Tuesday was a day off in Tino Costa’s pizzeria. The favorite Italian of the VfL Gummersbach handball players was there as a noble fan when the team met in the Greek restaurant “Bit Boulevard”. There are just as many handball photos hanging on the walls there as over there in the restaurant.
The handball players had a hunch. Nobody should have been sitting at home alone on the sofa that evening. While eating together, they watched handball on TV, and when the game between TV Großwallstadt and promotion rival ASV Hamm-Westfalen ended 27:27, everyone jumped up, danced through the bar and put on T-shirts that said: ” Back home – first class in the future.”
VfL Gummersbach is perhaps still the most famous German handball club. When his return to the Bundesliga was perfect after a three-year second division interlude on Tuesday evening, there was unfortunately no rain of confetti and no wave of spectators in the home hall in the Oberberg district east of Cologne. They will catch up on Saturday against Ludwigshafen. The father of this success is Icelander Gudjon Valur Sigurdsson, a coach who used to be an Olympic finalist as a left winger, winner of the Champions League and champions in five countries eight times, but who is still at the beginning of his career as a coach. After Gummersbach’s first second division season 2019/20 was rendered obsolete by Corona, Sigurdsson started his job. He already knew the city, having played here himself from 2005 to 2008.
Gummersbach faced ruin several times – now the club is back in the first division
Heiner Brand, 69, club icon and winner of 17 titles with VfL Gummersbach, lives just five minutes from the hall and has also gone to games in the second division as often as possible. He thinks the young manager Christoph Schindler, 38, and the young coach Sigurdsson, 42, are doing really well and he praises how they have breathed new life into the 99-year Gummersbach handball history. Schindler played for VfL from 2010 to 2017 and then seamlessly switched to management. “He has taken on a big task,” says Brand, “but he’s doing it very confidently.” Sigurdsson is also showing good development as a coach. “His handball is attractive,” says Brand, “he gave the team a face and the atmosphere in the team is very good.”
The sporting upturn was urgently needed, because the times when this VfL Gummersbach made its name are long ago. Between 1966 and 1991 the club won twelve league titles, five cup titles and ten European cup titles. Then, in the city of 50,000, self-destructive attempts began to force comparable successes in an increasingly expensive handball world with risky financial investments. The club faced ruin several times, most recently in 2019 when they were relegated from the Bundesliga and when many in Gummersbach believed that this was the last nail in the coffin for Gummersbach handball.
Manager Schindler, who had only been in office for two years at the time, says today that the only reason he often didn’t wake up in the middle of the night because he wasn’t able to fall asleep in the first place. Why a young man is saddled with this job; why is he doing this to himself? “Because I love this club,” says Schindler. This is the reason why VfL Gummersbach is still alive and why it is now returning to the Bundesliga instead of disappearing into nirvana. Many have helped with the rescue because they love this association. “VfL Gummersbach belongs in the handball Bundesliga like Schalke 04 in the soccer Bundesliga,” says club legend Brand.
Schindler even claims that the relegation three years ago was “good and important” for the club, because other than with the drastically lowered expectations, a fresh start could not have been done at all.
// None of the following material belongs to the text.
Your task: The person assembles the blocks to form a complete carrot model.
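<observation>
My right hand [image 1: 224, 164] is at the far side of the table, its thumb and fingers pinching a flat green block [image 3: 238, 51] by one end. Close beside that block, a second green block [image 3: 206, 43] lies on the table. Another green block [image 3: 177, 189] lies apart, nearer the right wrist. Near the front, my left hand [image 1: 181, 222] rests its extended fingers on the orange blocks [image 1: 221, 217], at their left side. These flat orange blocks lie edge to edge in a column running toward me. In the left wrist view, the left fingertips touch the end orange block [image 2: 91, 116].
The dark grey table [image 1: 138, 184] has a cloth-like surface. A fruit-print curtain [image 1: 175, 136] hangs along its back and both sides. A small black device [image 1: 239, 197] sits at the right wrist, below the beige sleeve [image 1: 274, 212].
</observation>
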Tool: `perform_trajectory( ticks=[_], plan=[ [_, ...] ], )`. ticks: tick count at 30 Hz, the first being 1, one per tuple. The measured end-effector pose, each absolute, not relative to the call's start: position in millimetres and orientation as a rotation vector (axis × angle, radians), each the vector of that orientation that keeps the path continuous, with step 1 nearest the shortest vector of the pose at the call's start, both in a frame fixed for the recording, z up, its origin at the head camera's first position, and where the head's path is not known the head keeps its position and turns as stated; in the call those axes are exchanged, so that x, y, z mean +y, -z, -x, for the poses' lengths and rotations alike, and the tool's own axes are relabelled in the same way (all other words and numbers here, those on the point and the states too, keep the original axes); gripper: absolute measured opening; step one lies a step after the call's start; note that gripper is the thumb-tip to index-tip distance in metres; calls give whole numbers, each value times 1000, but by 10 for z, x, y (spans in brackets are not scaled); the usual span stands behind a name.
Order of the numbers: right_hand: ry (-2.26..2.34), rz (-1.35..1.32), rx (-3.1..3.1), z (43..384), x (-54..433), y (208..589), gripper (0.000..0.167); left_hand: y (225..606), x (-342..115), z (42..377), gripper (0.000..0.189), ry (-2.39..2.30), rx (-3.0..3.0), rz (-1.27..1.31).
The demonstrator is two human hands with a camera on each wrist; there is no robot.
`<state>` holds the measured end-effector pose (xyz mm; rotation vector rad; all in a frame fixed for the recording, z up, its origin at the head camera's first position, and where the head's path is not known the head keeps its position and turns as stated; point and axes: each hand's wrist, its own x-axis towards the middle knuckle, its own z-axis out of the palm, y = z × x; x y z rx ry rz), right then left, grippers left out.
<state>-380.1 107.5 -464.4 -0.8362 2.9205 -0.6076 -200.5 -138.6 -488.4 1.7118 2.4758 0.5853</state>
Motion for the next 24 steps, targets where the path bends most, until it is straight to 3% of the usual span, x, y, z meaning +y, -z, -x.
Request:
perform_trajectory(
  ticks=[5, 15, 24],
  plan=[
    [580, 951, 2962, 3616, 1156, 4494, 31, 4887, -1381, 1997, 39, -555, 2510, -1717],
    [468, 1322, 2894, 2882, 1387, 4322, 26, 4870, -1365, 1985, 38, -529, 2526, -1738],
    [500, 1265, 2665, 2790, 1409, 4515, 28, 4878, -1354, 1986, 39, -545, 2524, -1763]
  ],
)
Schindler denies that everything is now rosy again and that they are even exclaiming lofty ambitions. “We’re still consolidating,” he says, “so our goal can only be to stay up.”
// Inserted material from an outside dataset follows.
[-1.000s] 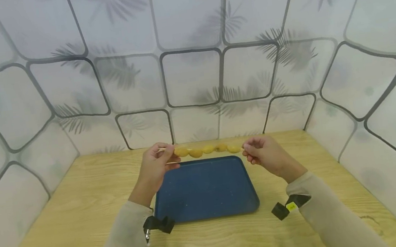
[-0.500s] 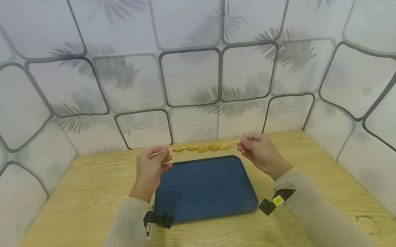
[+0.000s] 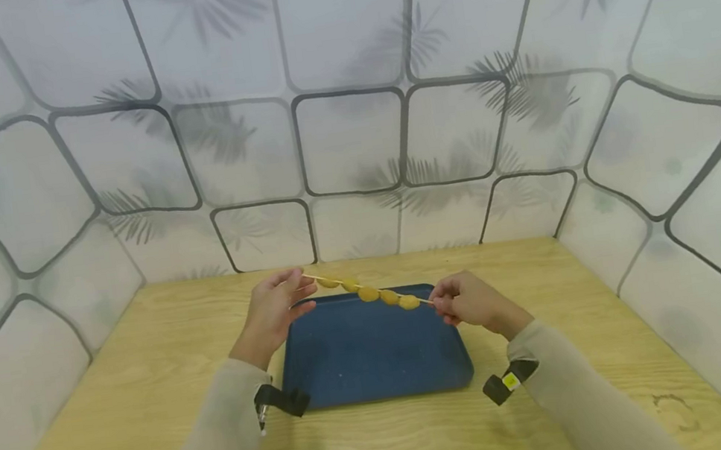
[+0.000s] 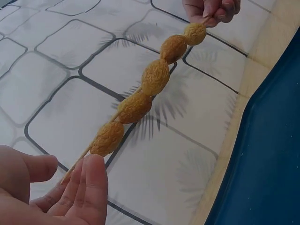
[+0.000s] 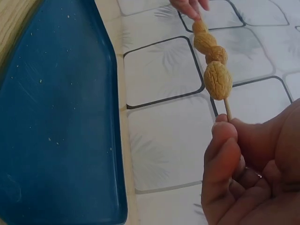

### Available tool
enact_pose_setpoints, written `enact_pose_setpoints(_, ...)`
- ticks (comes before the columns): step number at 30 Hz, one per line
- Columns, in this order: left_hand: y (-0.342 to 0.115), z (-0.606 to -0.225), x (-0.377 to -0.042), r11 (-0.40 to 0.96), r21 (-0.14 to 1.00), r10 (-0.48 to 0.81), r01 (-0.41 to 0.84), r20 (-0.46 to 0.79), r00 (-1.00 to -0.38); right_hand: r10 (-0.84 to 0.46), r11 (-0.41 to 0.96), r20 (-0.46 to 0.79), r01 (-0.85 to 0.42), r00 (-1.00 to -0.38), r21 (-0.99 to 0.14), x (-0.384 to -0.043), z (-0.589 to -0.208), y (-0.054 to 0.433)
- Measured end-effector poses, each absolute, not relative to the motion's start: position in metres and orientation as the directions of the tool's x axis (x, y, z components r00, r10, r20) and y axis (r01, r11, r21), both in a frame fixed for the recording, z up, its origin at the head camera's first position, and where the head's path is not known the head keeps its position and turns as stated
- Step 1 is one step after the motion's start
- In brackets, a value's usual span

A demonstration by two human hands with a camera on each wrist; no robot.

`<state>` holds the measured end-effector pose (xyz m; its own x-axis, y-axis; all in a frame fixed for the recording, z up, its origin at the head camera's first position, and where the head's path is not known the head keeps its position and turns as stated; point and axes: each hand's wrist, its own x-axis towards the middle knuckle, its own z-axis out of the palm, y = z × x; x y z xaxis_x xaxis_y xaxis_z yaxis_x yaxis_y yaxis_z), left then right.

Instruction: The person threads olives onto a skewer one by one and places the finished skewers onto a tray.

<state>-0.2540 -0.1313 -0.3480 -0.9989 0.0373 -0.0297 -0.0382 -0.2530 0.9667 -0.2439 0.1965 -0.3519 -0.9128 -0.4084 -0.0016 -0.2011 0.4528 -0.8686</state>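
Note:
A thin skewer (image 3: 368,294) threaded with several wrinkled, golden-brown oval pieces (image 4: 155,77) hangs over the tray's far edge, sloping down to the right. My right hand (image 3: 471,304) pinches its lower end between thumb and fingers, as the right wrist view shows close up. At the upper end, my left hand (image 3: 271,312) has its fingers fairly straight under the stick. In the left wrist view the thumb (image 4: 43,168) stands apart from the stick, which lies against the fingers (image 4: 89,187). Below is a dark blue rectangular tray (image 3: 377,358) with small pale specks.
The tray lies on a light wood-grain table (image 3: 172,398). Pale walls (image 3: 350,143) with dark rounded outlines and leaf prints enclose the back and both sides. A black strap (image 3: 280,398) with a small block sits on each sleeved wrist.
The skewer was nearly level and now slopes, its right end lowered with my right hand. My left thumb and fingers look more spread than before. The tray has stayed in place.

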Motion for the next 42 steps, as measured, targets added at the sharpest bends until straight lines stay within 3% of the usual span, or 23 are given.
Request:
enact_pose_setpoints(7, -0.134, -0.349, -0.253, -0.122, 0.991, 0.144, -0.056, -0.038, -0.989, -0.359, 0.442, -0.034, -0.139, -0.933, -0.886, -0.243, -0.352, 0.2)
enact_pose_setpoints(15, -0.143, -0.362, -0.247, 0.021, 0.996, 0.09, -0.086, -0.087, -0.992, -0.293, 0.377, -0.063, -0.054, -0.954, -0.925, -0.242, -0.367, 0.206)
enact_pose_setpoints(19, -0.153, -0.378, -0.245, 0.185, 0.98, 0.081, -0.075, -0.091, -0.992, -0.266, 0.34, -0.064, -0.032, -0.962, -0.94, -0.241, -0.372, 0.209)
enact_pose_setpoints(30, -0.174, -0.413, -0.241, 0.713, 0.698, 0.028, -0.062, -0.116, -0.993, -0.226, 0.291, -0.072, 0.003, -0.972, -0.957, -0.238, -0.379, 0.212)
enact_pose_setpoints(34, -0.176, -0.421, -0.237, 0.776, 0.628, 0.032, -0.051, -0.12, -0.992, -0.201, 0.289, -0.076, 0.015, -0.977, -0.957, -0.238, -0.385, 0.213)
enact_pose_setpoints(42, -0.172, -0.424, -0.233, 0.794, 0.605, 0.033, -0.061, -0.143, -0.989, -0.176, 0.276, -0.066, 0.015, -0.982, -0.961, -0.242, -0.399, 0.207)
The goal now is: Don’t get off again immediately
Sigurdsson has extended until 2025. He was brought in with the aim of developing young players. Julian Köster, 22, and the Melsunger loaner Ole Pregler, 19, for example, the coach has formed relevant factors in the Gummersbach game. “He’s doing brilliantly,” says Schindler about Sigurdsson: “He exemplifies his winning mentality and is first in the hall in the morning after running ten kilometers or spending two hours in the weight room; that makes an impression on the boys.” What Schindler noticed positively: “Goggi is really never satisfied.”
Maybe that’s one of the reasons why the Gummersbachers don’t go to the Bundesliga with the euphoric identical squad, but make an unexpectedly big change. At least six players are leaving the club, including captain Fynn Herzig, who is moving to HSC Coburg and staying in the second division. Middleman Dominik Mappes from TV Hüttenberg, backcourt player Tom Jansen from TV Großwallstadt and the Slovenian left winger Tilen Kodrin from Celje have been confirmed as newcomers. “It’s always about thinking three steps ahead,” explains Schindler.
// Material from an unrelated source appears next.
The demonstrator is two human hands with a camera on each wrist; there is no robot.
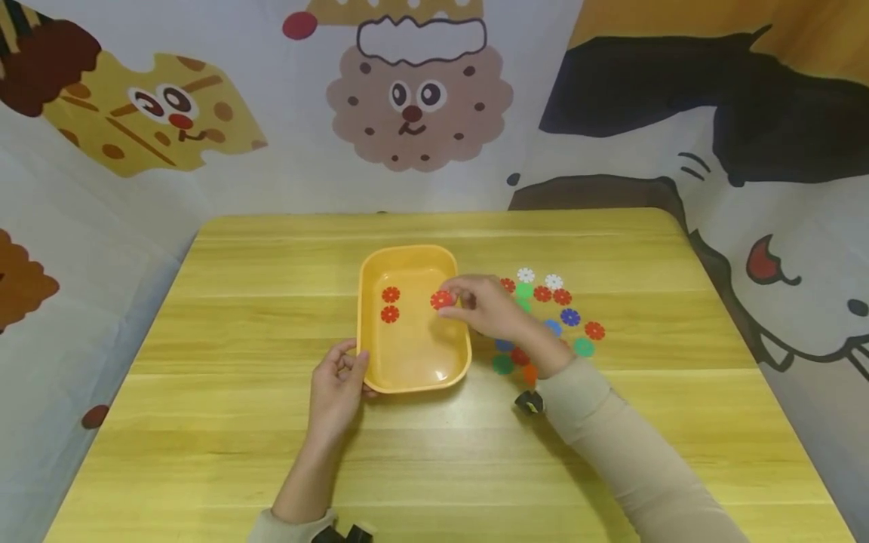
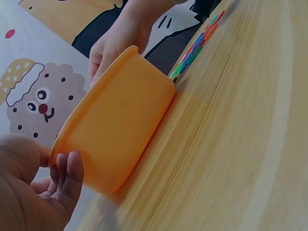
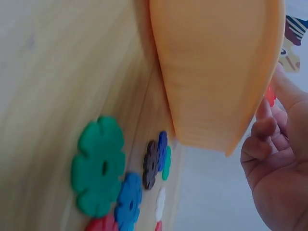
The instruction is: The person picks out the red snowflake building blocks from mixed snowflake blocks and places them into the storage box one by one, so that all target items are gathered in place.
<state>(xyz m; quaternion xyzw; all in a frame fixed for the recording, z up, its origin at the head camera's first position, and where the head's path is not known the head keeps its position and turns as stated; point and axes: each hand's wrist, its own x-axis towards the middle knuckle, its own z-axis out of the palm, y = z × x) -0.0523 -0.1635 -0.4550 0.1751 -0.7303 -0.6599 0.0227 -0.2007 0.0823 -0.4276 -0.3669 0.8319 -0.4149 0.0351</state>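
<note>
A yellow-orange plastic tray [image 1: 421, 354] lies on the wooden table. Inside it, near the left wall, are two red snowflake discs, an upper one [image 1: 391, 295] and a lower one [image 1: 390, 314]. My left hand [image 1: 338, 386] grips the tray's left rim near its front corner, thumb at the edge and fingers against the outer wall [image 2: 115, 130]. Over the tray's right rim, my right hand [image 1: 490, 308] pinches another red snowflake disc [image 1: 441, 300] between thumb and fingers. In the right wrist view that disc [image 3: 271, 96] is mostly hidden by the fingers and rim.
Right of the tray lie several loose snowflake discs, among them a dark green one [image 1: 503, 364], a blue one [image 1: 570, 317], a white one [image 1: 554, 281] and a red one [image 1: 594, 330]. The right forearm partly covers them. A cartoon-printed cloth [image 1: 285, 173] hangs behind the table.
</note>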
“Julian Köster and Dominik Mappes were the best offensive players in the second division this season,” says Brand and is looking forward to seeing them next season in the arena on Heiner-Brand-Platz. “Here in Gummersbach there is enthusiasm again,” he says, “I never thought that something like this would be possible here in the second division.” Brand also sees an educational effect: “Perhaps the three years here have made everyone think about the fact that the Bundesliga is not a matter of course – and that the top priority for the next season must be not to be relegated again.”